(Records from a dataset)
_ _ _ _

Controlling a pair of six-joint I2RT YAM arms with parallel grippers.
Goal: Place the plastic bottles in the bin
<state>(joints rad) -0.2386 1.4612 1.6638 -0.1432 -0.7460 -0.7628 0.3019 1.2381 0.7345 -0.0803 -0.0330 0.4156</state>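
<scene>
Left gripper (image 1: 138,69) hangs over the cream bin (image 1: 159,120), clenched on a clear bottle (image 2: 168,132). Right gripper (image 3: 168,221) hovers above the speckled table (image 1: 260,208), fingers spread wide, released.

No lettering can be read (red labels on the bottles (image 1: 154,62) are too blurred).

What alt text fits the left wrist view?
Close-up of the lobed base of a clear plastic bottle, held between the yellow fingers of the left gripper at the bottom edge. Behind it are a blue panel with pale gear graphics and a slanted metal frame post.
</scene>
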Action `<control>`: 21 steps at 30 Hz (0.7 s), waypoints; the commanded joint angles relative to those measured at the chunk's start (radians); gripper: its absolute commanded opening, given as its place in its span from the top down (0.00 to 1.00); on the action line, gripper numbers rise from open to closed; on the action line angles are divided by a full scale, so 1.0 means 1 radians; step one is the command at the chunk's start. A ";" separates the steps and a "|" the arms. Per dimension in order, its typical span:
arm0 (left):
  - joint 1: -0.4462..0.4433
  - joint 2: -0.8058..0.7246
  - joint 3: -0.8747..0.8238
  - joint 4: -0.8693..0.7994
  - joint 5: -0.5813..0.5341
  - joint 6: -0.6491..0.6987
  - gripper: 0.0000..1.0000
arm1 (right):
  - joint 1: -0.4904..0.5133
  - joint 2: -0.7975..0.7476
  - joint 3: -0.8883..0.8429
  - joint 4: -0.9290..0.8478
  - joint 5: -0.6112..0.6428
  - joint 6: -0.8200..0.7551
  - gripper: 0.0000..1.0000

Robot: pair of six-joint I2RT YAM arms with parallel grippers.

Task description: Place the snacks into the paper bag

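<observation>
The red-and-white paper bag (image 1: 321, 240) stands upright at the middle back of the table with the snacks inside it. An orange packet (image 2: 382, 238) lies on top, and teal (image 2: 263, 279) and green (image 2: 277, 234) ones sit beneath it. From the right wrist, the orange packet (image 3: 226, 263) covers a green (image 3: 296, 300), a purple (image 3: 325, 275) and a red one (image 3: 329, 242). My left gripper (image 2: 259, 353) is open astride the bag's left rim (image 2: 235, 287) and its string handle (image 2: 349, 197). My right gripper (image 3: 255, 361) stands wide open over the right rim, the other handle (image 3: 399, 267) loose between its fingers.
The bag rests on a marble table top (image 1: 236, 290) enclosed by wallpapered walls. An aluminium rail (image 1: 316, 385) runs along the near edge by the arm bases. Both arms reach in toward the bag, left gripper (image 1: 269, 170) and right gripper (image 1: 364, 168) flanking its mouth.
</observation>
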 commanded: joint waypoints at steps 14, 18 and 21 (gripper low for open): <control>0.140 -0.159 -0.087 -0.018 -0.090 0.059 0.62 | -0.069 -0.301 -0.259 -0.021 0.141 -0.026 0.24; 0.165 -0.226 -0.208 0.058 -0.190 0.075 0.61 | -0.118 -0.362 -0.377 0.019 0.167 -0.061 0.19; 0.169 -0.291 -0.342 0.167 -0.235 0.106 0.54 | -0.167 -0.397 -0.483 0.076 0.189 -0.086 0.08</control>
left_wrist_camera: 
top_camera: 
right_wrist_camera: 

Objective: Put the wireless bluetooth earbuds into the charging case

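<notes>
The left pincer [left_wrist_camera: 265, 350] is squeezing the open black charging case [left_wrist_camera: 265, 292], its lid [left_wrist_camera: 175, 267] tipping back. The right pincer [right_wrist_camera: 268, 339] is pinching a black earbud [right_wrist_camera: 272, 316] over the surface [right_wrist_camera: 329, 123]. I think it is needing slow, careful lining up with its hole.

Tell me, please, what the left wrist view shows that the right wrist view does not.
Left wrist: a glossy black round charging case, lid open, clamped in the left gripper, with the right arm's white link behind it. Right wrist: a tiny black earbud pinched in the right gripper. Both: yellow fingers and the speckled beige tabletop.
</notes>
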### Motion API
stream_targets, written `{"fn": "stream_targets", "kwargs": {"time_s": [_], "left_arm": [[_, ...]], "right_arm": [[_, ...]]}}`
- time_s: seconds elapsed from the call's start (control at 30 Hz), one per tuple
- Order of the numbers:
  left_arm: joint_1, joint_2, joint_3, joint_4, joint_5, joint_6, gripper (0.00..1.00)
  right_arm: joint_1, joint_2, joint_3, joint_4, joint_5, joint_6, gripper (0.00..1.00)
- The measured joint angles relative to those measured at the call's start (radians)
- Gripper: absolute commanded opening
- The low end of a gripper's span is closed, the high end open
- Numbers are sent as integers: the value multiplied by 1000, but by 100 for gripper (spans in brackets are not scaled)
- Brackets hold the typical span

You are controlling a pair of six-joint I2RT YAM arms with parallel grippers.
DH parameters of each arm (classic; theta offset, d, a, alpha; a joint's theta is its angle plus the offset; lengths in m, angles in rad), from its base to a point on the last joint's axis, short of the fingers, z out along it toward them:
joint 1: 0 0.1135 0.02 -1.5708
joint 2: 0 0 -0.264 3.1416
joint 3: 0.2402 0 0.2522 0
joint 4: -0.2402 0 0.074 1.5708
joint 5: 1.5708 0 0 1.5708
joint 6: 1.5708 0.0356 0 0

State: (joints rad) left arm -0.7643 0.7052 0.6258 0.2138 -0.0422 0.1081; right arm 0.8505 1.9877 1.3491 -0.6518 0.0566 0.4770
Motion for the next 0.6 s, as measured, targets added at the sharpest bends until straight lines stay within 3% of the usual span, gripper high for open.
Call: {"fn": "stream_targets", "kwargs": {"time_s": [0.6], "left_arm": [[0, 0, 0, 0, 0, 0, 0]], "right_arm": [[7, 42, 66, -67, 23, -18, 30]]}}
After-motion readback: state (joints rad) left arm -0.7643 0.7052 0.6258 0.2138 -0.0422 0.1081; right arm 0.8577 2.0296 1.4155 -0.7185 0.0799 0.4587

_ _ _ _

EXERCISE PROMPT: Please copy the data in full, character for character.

TASK RESULT:
Controlling a pair of six-joint I2RT YAM arms with parallel grippers.
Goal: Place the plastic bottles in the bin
<state>(joints rad) -0.2386 1.4612 1.6638 -0.1432 -0.7460 -0.7628 0.3019 1.2381 0.7345 -0.0803 -0.0330 0.4156</state>
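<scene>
Left gripper (image 1: 138,69) hangs over the cream bin (image 1: 159,120), clenched on a clear bottle (image 2: 168,132). Right gripper (image 3: 168,221) hovers above the speckled table (image 1: 260,208), fingers spread wide, released.

No lettering can be read (red labels on the bottles (image 1: 154,62) are too blurred).

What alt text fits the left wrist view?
Close-up of the lobed base of a clear plastic bottle, held between the yellow fingers of the left gripper at the bottom edge. Behind it are a blue panel with pale gear graphics and a slanted metal frame post.
</scene>
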Action `<control>`: 21 steps at 30 Hz (0.7 s), waypoints; the commanded joint angles relative to those measured at the chunk's start (radians); gripper: its absolute commanded opening, given as its place in its span from the top down (0.00 to 1.00); on the action line, gripper numbers rise from open to closed; on the action line angles are divided by a full scale, so 1.0 means 1 radians; step one is the command at the chunk's start. A ";" separates the steps and a "|" the arms. Per dimension in order, its typical span:
arm0 (left):
  - joint 1: -0.4462..0.4433
  - joint 2: -0.8058..0.7246
  - joint 3: -0.8747..0.8238
  - joint 4: -0.8693..0.7994
  - joint 5: -0.5813..0.5341
  - joint 6: -0.6491..0.6987
  - gripper: 0.0000..1.0000
arm1 (right):
  - joint 1: -0.4904..0.5133
  - joint 2: -0.7975..0.7476
  - joint 3: -0.8883..0.8429
  - joint 4: -0.9290..0.8478
  - joint 5: -0.6112..0.6428
  - joint 6: -0.8200..0.7551
  - gripper: 0.0000..1.0000

Robot: pair of six-joint I2RT YAM arms with parallel grippers.

Task description: Place the snacks into the paper bag

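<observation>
The red-and-white paper bag (image 1: 321, 240) stands upright at the middle back of the table with the snacks inside it. An orange packet (image 2: 382, 238) lies on top, and teal (image 2: 263, 279) and green (image 2: 277, 234) ones sit beneath it. From the right wrist, the orange packet (image 3: 226, 263) covers a green (image 3: 296, 300), a purple (image 3: 325, 275) and a red one (image 3: 329, 242). My left gripper (image 2: 259, 353) is open astride the bag's left rim (image 2: 235, 287) and its string handle (image 2: 349, 197). My right gripper (image 3: 255, 361) stands wide open over the right rim, the other handle (image 3: 399, 267) loose between its fingers.
The bag rests on a marble table top (image 1: 236, 290) enclosed by wallpapered walls. An aluminium rail (image 1: 316, 385) runs along the near edge by the arm bases. Both arms reach in toward the bag, left gripper (image 1: 269, 170) and right gripper (image 1: 364, 168) flanking its mouth.
</observation>
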 commanded: joint waypoints at steps 14, 18 and 21 (gripper low for open): <control>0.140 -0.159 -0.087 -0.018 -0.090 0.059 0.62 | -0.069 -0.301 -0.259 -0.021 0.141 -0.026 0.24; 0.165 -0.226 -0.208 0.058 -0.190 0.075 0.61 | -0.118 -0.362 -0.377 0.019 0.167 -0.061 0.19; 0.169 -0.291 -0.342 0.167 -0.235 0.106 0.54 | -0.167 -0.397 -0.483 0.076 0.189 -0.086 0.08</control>
left_wrist_camera: 
top_camera: 
right_wrist_camera: 

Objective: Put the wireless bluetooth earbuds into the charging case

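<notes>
The left pincer [left_wrist_camera: 265, 350] is squeezing the open black charging case [left_wrist_camera: 265, 292], its lid [left_wrist_camera: 175, 267] tipping back. The right pincer [right_wrist_camera: 268, 339] is pinching a black earbud [right_wrist_camera: 272, 316] over the surface [right_wrist_camera: 329, 123]. I think it is needing slow, careful lining up with its hole.

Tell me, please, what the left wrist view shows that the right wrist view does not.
Left wrist: a glossy black round charging case, lid open, clamped in the left gripper, with the right arm's white link behind it. Right wrist: a tiny black earbud pinched in the right gripper. Both: yellow fingers and the speckled beige tabletop.
</notes>
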### Motion API
stream_targets, written `{"fn": "stream_targets", "kwargs": {"time_s": [_], "left_arm": [[_, ...]], "right_arm": [[_, ...]]}}`
- time_s: seconds elapsed from the call's start (control at 30 Hz), one per tuple
- Order of the numbers:
  left_arm: joint_1, joint_2, joint_3, joint_4, joint_5, joint_6, gripper (0.00..1.00)
  right_arm: joint_1, joint_2, joint_3, joint_4, joint_5, joint_6, gripper (0.00..1.00)
- The measured joint angles relative to those measured at the call's start (radians)
- Gripper: absolute commanded opening
- The low end of a gripper's span is closed, the high end open
- Numbers are sent as integers: the value multiplied by 1000, but by 100 for gripper (spans in brackets are not scaled)
- Brackets hold the typical span

You are controlling a pair of six-joint I2RT YAM arms with parallel grippers.
DH parameters of each arm (classic; theta offset, d, a, alpha; a joint's theta is its angle plus the offset; lengths in m, angles in rad), from its base to a point on the last joint's axis, short of the fingers, z out along it toward them:
joint 1: 0 0.1135 0.02 -1.5708
joint 2: 0 0 -0.264 3.1416
joint 3: 0.2402 0 0.2522 0
joint 4: -0.2402 0 0.074 1.5708
joint 5: 1.5708 0 0 1.5708
joint 6: 1.5708 0.0356 0 0

State: (joints rad) left arm -0.7643 0.7052 0.6258 0.2138 -0.0422 0.1081; right arm 0.8505 1.9877 1.3491 -0.6518 0.0566 0.4770
Motion for the next 0.6 s, as measured, targets added at the sharpest bends until straight lines stay within 3% of the usual span, gripper high for open.
Call: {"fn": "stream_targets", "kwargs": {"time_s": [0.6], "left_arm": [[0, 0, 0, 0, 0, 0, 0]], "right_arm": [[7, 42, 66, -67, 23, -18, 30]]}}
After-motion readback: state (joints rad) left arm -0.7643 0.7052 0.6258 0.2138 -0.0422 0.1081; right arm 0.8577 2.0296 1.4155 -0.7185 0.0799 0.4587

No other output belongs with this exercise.